BRIEF DESCRIPTION OF DRAWINGS
FIG. 1 is a schematic flow diagram of a catalytic two-stage process
for hydrodesulfurization of metals-containing feedstocks to produce
lower boiling hydrocarbon liquid products, including rejuvenation
of used particulate catalyst withdrawn from the second stage
reactor and rejuvenated before being added to the first stage
reactor for further use therein.
FIGS. 2-5 are graphs showing a comparison of catalytic activity for
fresh catalyst vs. rejuvenated catalyst in a first stage reactor of
a catalytic two-stage reactor system for providing high percentage
hydrodesulfurization, vanadium metal removal, 975.degree. F..sup.+
fraction hydroconversion, and Conradson carbon residue conversion,
respectively, for a typical petroleum residua feedstock containing
high concentrations of sulfur, metals and Conradson carbon
residue.
DESCRIPTION OF INVENTION
As shown by the FIG. 1 flow diagram for this improved catalytic
hydrodesulfurization process for metals-containing petroleum
residua feedstocks, two catalytic ebullated bed reactors connected
in series are used to obtain deep hydrodesulfurization of the
residua feedstocks, i.e. at least about 80% desulfurization of the
feedstock. A heavy petroleum residua feedstock such as Maya/isthmus
or Ural vacuum bottoms fraction containing 2-6 wt. % sulfur
together with 100-1,600 wppm total metals is provided at 10,
pressurized by pump 12 and preheated at 14 to about 500.degree. F.

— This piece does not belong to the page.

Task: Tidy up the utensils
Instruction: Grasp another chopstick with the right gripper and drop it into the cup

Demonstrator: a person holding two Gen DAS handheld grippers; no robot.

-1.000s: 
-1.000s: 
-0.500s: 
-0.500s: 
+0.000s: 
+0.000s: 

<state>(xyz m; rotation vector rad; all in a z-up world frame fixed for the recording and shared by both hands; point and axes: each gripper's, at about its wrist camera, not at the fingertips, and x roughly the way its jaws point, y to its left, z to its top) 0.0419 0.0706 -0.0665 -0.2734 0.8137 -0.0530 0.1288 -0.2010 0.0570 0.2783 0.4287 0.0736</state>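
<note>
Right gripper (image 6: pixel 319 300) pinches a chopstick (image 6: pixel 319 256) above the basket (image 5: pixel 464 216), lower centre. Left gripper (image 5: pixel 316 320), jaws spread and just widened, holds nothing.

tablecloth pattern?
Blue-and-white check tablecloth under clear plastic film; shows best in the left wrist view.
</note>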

The heated feedstock at 15 is then introduced together with
hydrogen at 16 into reactor 20 containing ebullated catalyst bed
22. The reactor 20 contains a flow distributor and catalyst support
grid 21, so that the upflowing feed liquid and hydrogen gas will
expand the catalyst bed 22 to a height which is 10-40% above its
settled height, and place the catalyst particles in random motion
in the liquid.
Catalysts useful in this invention should have particle size
between 0.030-0.125 inch (0.7-3.2 mm) effective diameter. Useful
hydrodesulfurization catalysts contain 2-25 weight % of catalytic
metal selected from the group consisting of cobalt, molybdenum,
nickel, tungsten, and mixtures thereof, deposited on a support
material selected from the group of alumina, silica, titania and
mixtures thereof.
In the reactor 20, recycle of reactor liquid from above the
expanded bed 22 through downcomer conduit 18 and recycle pump 19 to
below the flow distributor 21 is usually needed to provide
sufficient upflowing liquid velocity in the catalyst bed 22 to
expand the bed and maintain the catalyst in random motion and
assure good catalyst/oil contact. For the petroleum residua
feedstocks of this invention, useful reactions conditions in the
reactor 20 are 650-850.degree. F. (343-455.degree. C.) temperature,
1,000-3,500 psig hydrogen partial pressure, and liquid space
velocity of 0.20-2.0 V.sub.f /hr/V.sub.r (volume feed per hour per
volume of reactor). Preferred reaction conditions are
750-830.degree. F. (400-443.degree. C.) temperature, 1,500-3,000
psig hydrogen partial pressure and space velocity of 0.40-1.5
V.sub.f /hr/V.sub.r.
From the catalyst reactor 20, an effluent stream containing a
mixture of gas and liquid fractions is withdrawn at 25, and passed
to second stage catalytic reactor 30. The operation of this
second-stage reactor 30 is quite similar to that of first stage
reactor 20, however slightly higher temperature in the range of
650-850.degree. F. (343-455.degree. C.) can be used if desired.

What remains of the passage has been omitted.